This is the way the fun dies. In 2001 Rolling Stone picked the Naked Mile as one of "31 Fun Reasons to Go to College" and acclaimed it as a tradition that "will probably never die." The following year, after a flood of e-mails from administrators warning that streakers would be branded as sex offenders for life, fewer than 20 kids showed--most wearing underwear. Three were arrested for indecent exposure. The2003 edition of the Naked Mile was a car with a handful of nude students driving along the streak's path. In 2004 U of M alumni held a surprise run (on a different day) at which 13 participants were actually naked.
As college antics go, nothing seems more emblematic than streaking. It's entirely pointless, requires no brainpower or equipment and in its way reinforces the pleasant notion that this is your last chance to let it all hang out. I graduated from North Carolina State in 2001, and streaking was just something you did. I streaked my campus. I traveled 20 minutes away to the University of North Carolina-Chapel Hill and streaked its campus. The kids who didn't streak refrained out of modesty or because they thought it was pointless or, I suppose, because they thought it was immoral. The decision was theirs to make based on personal preference, not under threat of litigation.

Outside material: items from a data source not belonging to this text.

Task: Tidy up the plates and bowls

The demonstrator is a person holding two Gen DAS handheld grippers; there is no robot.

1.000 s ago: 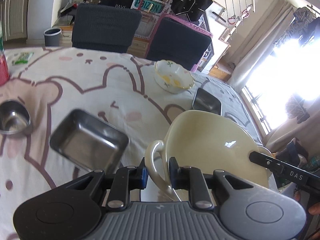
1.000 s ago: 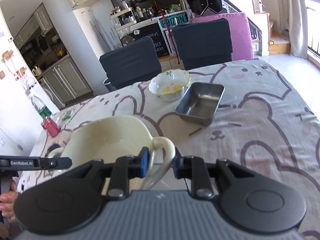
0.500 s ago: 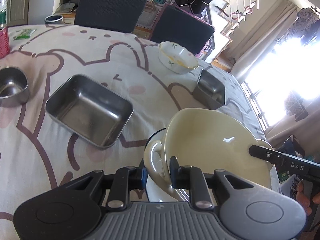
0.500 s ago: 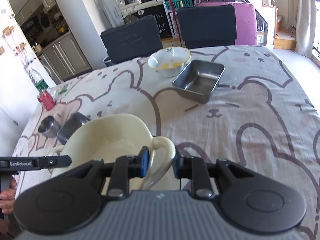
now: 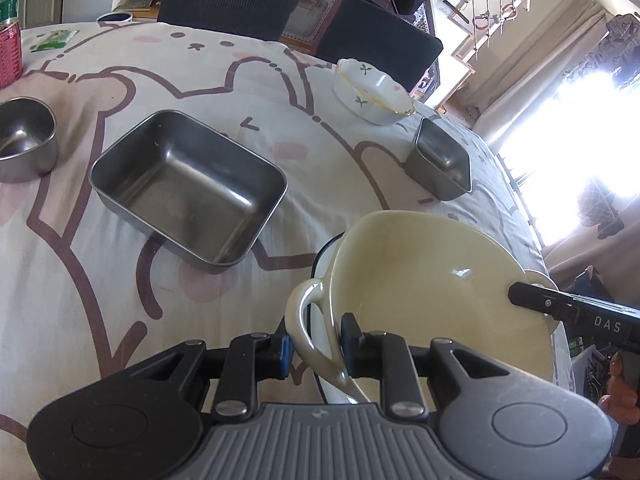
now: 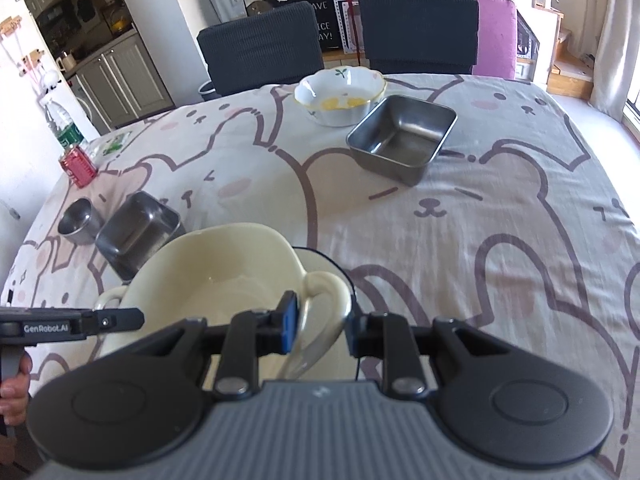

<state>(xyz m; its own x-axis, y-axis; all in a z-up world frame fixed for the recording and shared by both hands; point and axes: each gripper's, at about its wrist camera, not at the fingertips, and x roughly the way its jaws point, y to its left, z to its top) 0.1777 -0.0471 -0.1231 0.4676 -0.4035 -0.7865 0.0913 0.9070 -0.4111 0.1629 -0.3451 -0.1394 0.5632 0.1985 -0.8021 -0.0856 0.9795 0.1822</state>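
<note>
A cream two-handled bowl hangs between my two grippers, just above a white plate with a dark rim. My left gripper is shut on the bowl's left handle. My right gripper is shut on the opposite handle. In each wrist view, one finger of the other gripper shows at the bowl's far handle. The bowl hides most of the plate.
On the bear-print tablecloth lie a large steel tray, a smaller steel tray, a flowered white bowl, a round steel cup and a red can. Two dark chairs stand behind the table.
Both grippers have come down with the cream bowl, closer to the table. The dark-rimmed plate has come into sight under the bowl.
</note>
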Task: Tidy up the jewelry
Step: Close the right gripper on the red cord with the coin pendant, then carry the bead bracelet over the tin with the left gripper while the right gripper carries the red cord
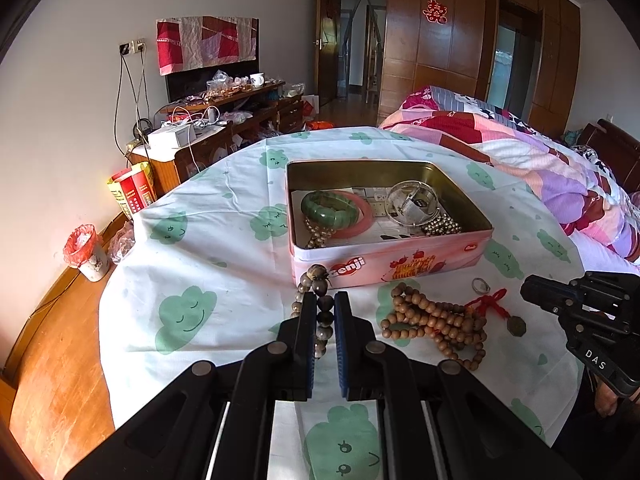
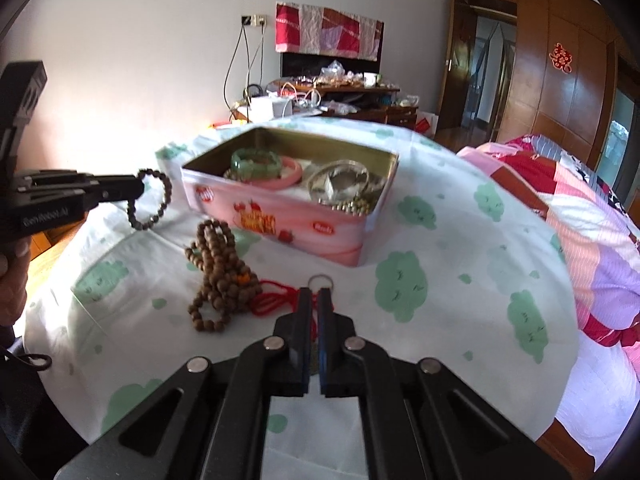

The idea that you could get into any kind of real trouble for good old collegiate nudity would have been deemed ludicrous.
So why are paint-splattered kids in their shorts and sports bras running in Ann Arbor? Why do they bother? It's one thing to give up on a tradition when draconian punishments are being doled out; it's something vastly different to embrace the watered-down substitute activity as if it were just as good. Vastly different, that is, for people of a certain age. For today's college kids the difference is marginal. A technicality. Nothing worth getting in trouble over. Across the country schools are replacing the fine fun they used to serve with the equivalent of Folgers Crystals, and students are drinking it up all the same. This is Fun 2.0--cleaner, more stable and without the bugs that plagued earlier versions. Better in many ways but suspiciously light on the fun part.
Perhaps most surprising is that students don't seem to mind. They just go on their way, keeping their eyes on the ball, their nose to the grindstone and their shoulder to the wheel. Surely it would be simplistic to dismiss this generation as one that doesn't know how to have a good time, and this issue offers abundant evidence elsewhere that at least 101 college girls out there would enliven almost any get-together. But this is a generation of people who have spent their predictably eclectic lives being mini-vanned from recitals to soccer practice to band camp to Boy Scouts and are now embracing their role as eerily cheery resume-building leaders of tomorrow. They've lived lives of structured achievement, and they know the underside--expanding anxiety, stress and humorless careerism.
JUST A FEW GOOD APPLES
The fundamental problem with saying anything about college social life is that everybody in the system is moving. Everyone starts out awkward; everyone gets cooler. Each senior class winces at the dorkiness of each freshman class and looks back on its own first days on campus through rose-colored Wayfarers. As much as the veterans like to bag on the young 'uns, their assessments are hardly comprehensive. Really, how different are today's freshmen from the babyfaces of 20 years ago?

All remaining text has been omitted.